Nigerians and Indians share many similarities and not just in their love for spicy foods. Both countries served the same colonial masters and were subjects of the same monarch, the British empire.

They are both multi-ethnic and multilingual societies, having about 250 and 450 distinct languages in Nigeria and India languages, respectively. The two countries are highly religious, and the citizens are adherents of many religious faiths. And that’s where the similarities end.

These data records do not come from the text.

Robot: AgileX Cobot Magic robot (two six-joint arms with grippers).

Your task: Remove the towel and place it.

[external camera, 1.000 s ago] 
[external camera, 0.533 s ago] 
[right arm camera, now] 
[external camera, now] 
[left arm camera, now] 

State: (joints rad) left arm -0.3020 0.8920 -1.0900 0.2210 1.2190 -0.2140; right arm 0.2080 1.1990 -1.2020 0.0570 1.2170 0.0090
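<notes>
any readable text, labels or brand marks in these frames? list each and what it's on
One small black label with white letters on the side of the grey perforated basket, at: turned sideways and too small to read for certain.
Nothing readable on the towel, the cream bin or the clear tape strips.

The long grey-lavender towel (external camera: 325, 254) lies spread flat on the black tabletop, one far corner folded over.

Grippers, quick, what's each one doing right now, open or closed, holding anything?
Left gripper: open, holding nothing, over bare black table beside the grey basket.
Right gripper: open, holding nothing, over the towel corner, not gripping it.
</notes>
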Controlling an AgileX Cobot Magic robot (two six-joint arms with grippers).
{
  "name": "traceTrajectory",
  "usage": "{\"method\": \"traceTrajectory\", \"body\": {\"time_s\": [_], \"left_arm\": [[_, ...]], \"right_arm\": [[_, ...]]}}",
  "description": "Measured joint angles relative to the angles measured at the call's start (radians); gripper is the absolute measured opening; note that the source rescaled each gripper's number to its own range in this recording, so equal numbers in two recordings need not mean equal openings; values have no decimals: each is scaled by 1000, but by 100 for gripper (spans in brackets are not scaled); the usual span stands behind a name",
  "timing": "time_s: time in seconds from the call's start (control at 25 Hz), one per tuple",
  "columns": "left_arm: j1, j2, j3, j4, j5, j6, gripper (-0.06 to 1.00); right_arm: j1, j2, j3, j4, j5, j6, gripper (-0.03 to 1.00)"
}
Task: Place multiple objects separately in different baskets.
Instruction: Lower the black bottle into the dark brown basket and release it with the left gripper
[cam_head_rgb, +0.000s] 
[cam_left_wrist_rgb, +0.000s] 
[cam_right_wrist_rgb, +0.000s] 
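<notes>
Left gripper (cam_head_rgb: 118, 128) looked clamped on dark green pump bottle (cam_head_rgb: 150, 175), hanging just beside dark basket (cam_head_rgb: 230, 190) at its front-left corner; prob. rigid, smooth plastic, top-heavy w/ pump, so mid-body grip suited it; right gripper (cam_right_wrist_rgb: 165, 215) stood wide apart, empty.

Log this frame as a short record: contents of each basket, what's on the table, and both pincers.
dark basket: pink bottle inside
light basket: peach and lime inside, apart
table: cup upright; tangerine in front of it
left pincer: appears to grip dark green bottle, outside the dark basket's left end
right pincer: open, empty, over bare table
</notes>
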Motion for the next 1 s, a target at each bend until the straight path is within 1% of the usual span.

In her paper published in Cornell international Affairs Review, Carolyn Cohn writes:
“Despite these key similarities in certain aspects of their colonial and decolonization experiences, India and Nigeria have had very different levels of success in their efforts to create and maintain politically stable nation-states. Today, India is distinguished from other postcolonial independent nations for its political stability, demonstrated by its “set of stable political and legal institutions that has now remained more or less intact for over five decades” and a parliamentary democracy that has “remained more or less unchanged since India’s independence and continues to function in an orderly fashion”. Nigeria, on the other hand, is an exemplar of third world political instability, characterized as “highly nondemocratic and prone to using force” and plagued by recurrent coups and violent ethno-religious conflicts.”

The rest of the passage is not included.